Une nouvelle étude révèle des vortex sous-marins violents sous les plateaux de glace de l'Antarctique qui attirent l'eau chaude à la surface, accélérant la fonte des glaces. Ces 'tempêtes' sont provoquées par le gel et la fonte de la banquise, déplaçant les couches d'eau froide protectrices. Les résultats mettent en lumière des changements rapides dans la calotte glaciaire de l'Ouest antarctique, menaçant les niveaux de la mer mondiale.
La calotte glaciaire de l'Ouest antarctique s'étend sur 760 000 milles carrés et atteint des épaisseurs allant jusqu'à 1,2 mille. Sa fonte complète pourrait faire monter les niveaux de la mer mondiale de 10 pieds, un processus attendu sur des siècles au milieu du réchauffement induit par l'homme. Cependant, des recherches récentes indiquent des dangers plus rapides, y compris des pertes soudaines de banquise qui aggravent les problèmes.
Un article publié dans Nature Geoscience identifie des 'tempêtes' sous-marines chaotiques comme un nouveau facteur dans la détérioration de la glace.
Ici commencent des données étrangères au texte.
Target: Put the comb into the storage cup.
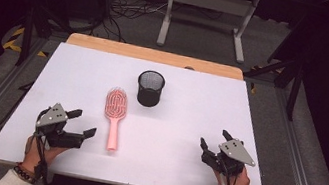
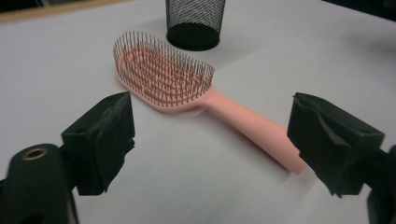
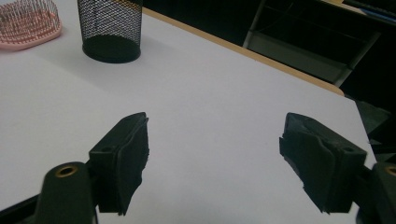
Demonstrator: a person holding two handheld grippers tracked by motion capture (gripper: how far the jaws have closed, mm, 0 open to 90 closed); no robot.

Ces vortex se forment lorsque la banquise gèle, expulsant du sel, ou fond, ajoutant de l'eau douce—tous deux modifiant la densité de l'océan et attirant l'eau profonde chaude vers le dessous du plateau de glace. "Elles ressemblent exactement à une tempête," a expliqué l'auteur principal Mattia Poinelli, glaciologue à l'University of California, Irvine, et affilié au NASA Jet Propulsion Laboratory. "Elles sont fortement énergétiques, il y a donc un mouvement très vertical et turbulent qui se produit près de la surface."
Cette turbulence perturbe la couche isolante d'eau glaciale à l'interface glace-océan, exposant le plateau à des courants plus chauds. Le plateau de glace agit comme un bouchon, soutenant le glacier intérieur ; son érosion pourrait accélérer l'écoulement de la calotte vers l'océan. La diminution de la banquise aggrave cela en supprimant un tampon contre les vagues et en réduisant la réflexion solaire, menant à des mers plus chaudes et un afflux d'eau douce plus important qui alimente des tempêtes supplémentaires.
"À l'avenir, là où il y aura plus d'eau chaude, plus de fonte, nous verrons probablement plus de ces effets dans différentes zones de l'Antarctique," a noté Poinelli. Ces dynamiques peuvent aussi entraîner des retraites de la ligne de mise à la terre, où la glace passe de la terre à la mer—des données récentes montrent des retraites allant jusqu'à 2 300 pieds par an, permettant un accès plus large à l'eau chaude.
"Cette étude fournit un mécanisme convaincant de petites mais puissantes tempêtes qui frappent sous la glace et accélèrent la fonte," a commenté Pietro Milillo, physicien à l'University of Houston. Bien que basée sur la modélisation, des processus similaires ont été observés ailleurs en Antarctique. Clare Eayrs, scientifique du climat à l'Institut coréen de recherche polaire, a souligné la nécessité de comprendre l'intrusion d'eau chaude : "Nous essayons vraiment de comprendre, Où l'eau chaude entre-t-elle, comment entre-t-elle, et quels sont ces processus par lesquels la glace fond par le bas ?"
Milillo a averti que les changements antarctiques peuvent survenir en jours ou semaines, appelant à une surveillance urgente des faces inférieures de la glace similaire au suivi des tempêtes atmosphériques. Plus de données sont essentielles pour quantifier les taux de fonte et les impacts sur les niveaux de la mer.